• [DIRECTIONS]: The entries below contain a line with "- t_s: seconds" and a line with "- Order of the". Retype exactly everything from the first down to the second, both included, and nothing else.

• [TASK INPUT]:
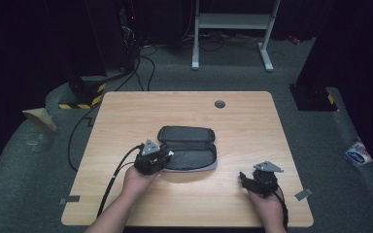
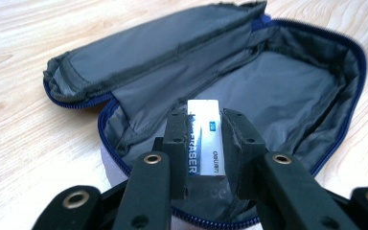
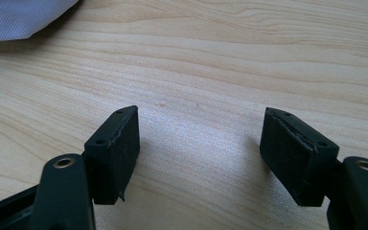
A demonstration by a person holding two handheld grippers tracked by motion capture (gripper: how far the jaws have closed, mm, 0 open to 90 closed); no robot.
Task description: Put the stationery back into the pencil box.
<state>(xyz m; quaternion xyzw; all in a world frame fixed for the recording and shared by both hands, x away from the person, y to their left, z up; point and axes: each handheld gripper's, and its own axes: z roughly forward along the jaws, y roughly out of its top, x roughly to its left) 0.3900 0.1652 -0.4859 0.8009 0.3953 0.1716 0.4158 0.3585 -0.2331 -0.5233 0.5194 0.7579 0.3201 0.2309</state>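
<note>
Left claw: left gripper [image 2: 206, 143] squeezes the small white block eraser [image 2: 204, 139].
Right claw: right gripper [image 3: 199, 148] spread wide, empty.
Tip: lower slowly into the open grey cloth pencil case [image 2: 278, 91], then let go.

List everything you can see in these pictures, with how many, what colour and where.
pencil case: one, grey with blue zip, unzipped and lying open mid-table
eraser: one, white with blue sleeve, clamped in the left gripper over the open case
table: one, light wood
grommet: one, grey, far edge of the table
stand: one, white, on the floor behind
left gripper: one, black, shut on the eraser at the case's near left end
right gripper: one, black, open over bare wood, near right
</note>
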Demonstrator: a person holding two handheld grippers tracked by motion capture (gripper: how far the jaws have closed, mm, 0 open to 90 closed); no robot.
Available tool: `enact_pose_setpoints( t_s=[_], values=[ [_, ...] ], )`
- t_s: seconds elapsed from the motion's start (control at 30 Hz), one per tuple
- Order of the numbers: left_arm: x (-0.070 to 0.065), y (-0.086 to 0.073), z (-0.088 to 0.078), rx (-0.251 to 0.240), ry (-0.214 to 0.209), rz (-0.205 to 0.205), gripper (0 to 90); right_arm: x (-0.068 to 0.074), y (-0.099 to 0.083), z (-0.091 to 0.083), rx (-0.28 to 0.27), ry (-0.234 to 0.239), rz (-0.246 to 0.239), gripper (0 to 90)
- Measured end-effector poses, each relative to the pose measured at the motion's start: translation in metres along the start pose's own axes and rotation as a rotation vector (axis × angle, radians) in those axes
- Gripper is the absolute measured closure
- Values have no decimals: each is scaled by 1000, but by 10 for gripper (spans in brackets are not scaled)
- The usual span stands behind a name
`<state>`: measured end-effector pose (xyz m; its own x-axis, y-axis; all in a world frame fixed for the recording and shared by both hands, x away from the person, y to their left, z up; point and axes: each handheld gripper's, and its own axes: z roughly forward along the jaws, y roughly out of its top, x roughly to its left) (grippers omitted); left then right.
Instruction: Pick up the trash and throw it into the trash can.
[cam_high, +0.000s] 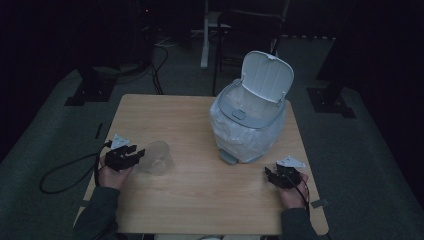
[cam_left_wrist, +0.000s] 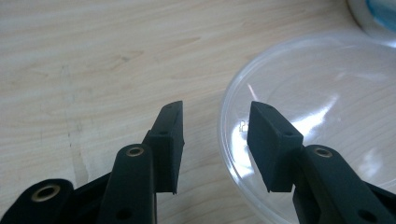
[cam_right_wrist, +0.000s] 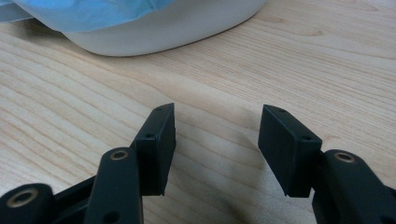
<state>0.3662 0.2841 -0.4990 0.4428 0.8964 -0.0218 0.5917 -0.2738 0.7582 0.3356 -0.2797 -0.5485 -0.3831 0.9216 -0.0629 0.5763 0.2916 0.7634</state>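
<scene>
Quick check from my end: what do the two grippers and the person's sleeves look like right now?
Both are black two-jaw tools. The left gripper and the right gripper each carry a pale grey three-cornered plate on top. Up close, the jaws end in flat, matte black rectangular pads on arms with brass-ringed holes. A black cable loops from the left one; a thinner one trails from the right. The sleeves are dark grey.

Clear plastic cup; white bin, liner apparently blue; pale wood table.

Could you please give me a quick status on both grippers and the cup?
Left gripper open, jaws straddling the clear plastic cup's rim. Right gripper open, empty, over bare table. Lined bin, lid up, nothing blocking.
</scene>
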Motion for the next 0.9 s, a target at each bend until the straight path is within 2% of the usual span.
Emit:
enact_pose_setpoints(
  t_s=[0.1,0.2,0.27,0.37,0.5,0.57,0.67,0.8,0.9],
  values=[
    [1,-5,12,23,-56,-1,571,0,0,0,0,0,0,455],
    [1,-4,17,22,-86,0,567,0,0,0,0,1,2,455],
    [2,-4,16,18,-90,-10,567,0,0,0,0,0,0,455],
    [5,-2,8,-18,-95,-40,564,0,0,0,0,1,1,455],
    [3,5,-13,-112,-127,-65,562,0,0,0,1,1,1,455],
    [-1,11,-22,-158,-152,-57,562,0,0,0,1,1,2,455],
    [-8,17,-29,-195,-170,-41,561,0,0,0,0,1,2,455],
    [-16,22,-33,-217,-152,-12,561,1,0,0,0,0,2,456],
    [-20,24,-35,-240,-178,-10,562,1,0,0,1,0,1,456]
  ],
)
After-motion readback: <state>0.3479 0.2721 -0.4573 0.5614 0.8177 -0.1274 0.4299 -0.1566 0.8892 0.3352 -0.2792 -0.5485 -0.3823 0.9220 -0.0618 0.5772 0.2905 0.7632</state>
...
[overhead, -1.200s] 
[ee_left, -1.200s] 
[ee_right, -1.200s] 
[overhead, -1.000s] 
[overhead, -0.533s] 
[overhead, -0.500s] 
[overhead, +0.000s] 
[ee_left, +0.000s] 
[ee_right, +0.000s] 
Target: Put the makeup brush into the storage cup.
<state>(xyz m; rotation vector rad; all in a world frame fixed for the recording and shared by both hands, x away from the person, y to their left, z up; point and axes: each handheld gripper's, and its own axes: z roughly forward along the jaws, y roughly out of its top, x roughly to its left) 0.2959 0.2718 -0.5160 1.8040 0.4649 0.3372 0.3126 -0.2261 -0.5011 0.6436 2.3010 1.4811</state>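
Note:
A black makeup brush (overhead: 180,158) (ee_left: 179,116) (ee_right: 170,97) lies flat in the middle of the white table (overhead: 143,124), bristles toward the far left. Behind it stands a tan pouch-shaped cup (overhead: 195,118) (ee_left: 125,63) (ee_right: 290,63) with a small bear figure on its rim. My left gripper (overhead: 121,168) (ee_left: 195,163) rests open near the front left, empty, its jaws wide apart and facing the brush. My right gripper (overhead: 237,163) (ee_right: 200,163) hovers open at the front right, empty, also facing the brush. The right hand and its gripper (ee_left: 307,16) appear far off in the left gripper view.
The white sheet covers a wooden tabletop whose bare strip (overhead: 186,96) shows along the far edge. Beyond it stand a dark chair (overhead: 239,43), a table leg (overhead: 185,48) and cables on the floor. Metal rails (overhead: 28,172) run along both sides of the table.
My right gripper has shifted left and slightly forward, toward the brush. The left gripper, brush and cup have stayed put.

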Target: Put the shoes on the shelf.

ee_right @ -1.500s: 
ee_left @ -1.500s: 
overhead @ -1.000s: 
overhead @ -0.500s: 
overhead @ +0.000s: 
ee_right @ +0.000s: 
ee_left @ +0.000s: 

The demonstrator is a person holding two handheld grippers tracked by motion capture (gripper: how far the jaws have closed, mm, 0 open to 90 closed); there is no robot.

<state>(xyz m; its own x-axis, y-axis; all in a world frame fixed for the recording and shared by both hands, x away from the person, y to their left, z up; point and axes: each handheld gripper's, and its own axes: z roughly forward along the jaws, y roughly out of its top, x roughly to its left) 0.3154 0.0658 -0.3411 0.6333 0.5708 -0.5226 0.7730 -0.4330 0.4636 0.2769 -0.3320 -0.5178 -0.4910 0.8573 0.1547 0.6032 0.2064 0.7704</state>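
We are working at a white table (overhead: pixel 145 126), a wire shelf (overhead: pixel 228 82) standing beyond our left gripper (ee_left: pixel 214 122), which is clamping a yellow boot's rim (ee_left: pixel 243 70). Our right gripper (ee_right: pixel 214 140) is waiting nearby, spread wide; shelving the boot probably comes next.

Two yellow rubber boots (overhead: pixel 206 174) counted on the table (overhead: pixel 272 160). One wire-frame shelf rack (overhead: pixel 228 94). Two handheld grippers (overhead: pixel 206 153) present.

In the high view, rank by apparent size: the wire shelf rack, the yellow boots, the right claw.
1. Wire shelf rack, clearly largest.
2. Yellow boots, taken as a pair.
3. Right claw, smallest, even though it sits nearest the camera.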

• [RESULT OF THE EXERCISE]:
- t_s: seconds elapsed from the motion's start (control at 30 Hz), one per tuple
- Order of the numbers: left_arm: x (-0.070 to 0.065), y (-0.086 to 0.073), z (-0.088 to 0.078), rx (-0.251 to 0.240), ry (-0.214 to 0.209), rz (-0.205 to 0.205), gripper (0 to 90); right_arm: x (-0.068 to 0.074), y (-0.099 to 0.083), z (-0.091 to 0.083), rx (-0.28 to 0.27), ry (-0.234 to 0.239), rz (-0.246 to 0.239), gripper (0 to 90)

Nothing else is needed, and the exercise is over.